* Brief *
Below is a block of entries; repeat exactly the lines starting at the line that contains "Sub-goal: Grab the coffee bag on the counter" and ending at the line that contains "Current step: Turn", both included.

Content starts

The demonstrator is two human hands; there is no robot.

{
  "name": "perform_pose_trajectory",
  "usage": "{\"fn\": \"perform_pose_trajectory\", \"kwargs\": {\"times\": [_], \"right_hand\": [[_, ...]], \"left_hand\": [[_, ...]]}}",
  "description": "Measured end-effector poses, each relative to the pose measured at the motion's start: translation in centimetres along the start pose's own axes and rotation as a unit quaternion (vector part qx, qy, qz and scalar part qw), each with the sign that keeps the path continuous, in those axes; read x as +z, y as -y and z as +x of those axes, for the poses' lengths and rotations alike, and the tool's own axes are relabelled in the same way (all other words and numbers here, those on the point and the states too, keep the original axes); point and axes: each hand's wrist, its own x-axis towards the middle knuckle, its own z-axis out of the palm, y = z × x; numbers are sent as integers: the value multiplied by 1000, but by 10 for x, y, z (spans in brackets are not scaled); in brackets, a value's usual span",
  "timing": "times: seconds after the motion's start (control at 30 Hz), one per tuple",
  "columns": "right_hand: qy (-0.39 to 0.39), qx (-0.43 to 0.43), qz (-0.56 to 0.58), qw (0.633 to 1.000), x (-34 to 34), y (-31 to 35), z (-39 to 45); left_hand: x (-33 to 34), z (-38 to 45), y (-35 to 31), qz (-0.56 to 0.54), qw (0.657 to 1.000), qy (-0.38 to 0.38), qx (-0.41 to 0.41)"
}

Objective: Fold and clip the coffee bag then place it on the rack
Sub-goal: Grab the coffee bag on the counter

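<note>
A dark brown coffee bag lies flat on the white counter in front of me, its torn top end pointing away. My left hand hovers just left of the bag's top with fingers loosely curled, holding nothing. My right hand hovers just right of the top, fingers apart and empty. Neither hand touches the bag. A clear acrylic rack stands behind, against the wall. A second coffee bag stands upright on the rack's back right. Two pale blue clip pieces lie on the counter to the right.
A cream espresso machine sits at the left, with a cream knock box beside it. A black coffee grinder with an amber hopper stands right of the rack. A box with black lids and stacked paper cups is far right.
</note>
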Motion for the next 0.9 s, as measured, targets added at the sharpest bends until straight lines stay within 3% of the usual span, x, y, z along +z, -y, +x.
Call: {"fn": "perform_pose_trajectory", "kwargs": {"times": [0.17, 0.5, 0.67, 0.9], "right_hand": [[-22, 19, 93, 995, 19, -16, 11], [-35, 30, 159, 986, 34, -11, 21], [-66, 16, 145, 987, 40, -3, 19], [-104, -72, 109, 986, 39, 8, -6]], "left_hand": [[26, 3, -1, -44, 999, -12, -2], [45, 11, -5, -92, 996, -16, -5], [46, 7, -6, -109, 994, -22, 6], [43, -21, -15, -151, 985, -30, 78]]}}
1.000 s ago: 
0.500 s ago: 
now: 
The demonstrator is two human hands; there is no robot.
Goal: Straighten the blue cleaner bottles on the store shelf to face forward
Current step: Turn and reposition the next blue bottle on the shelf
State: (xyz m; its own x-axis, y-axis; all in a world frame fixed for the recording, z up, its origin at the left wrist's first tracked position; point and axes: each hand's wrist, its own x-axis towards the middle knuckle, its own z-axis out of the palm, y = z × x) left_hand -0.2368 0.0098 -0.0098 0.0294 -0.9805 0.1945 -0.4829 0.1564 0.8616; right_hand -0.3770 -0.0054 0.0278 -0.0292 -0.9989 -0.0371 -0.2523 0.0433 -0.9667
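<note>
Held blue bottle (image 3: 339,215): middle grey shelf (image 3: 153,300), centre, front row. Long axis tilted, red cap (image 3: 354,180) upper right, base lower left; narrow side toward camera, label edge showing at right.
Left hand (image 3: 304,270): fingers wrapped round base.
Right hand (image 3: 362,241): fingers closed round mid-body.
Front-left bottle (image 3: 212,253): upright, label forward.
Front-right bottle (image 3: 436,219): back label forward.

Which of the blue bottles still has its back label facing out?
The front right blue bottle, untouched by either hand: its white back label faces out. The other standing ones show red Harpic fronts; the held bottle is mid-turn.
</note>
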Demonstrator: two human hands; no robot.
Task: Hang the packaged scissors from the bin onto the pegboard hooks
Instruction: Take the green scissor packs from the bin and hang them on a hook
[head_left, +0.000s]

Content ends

* Exercise result *
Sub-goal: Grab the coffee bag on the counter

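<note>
A dark brown coffee bag lies flat on the white counter in front of me, its torn top end pointing away. My left hand hovers just left of the bag's top with fingers loosely curled, holding nothing. My right hand hovers just right of the top, fingers apart and empty. Neither hand touches the bag. A clear acrylic rack stands behind, against the wall. A second coffee bag stands upright on the rack's back right. Two pale blue clip pieces lie on the counter to the right.
A cream espresso machine sits at the left, with a cream knock box beside it. A black coffee grinder with an amber hopper stands right of the rack. A box with black lids and stacked paper cups is far right.
</note>
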Motion for the next 0.9 s, as measured, targets added at the sharpest bends until straight lines stay within 3% of the usual span, x, y, z along +z, -y, +x.
Call: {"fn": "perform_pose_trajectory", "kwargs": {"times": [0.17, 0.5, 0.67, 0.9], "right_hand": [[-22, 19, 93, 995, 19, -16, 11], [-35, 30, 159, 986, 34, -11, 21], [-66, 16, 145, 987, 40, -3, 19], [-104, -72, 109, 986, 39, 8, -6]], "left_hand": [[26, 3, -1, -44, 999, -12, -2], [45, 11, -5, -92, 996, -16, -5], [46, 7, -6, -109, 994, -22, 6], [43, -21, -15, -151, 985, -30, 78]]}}
1.000 s ago: 
0.500 s ago: 
now: 
The demonstrator is two human hands; there is no robot.
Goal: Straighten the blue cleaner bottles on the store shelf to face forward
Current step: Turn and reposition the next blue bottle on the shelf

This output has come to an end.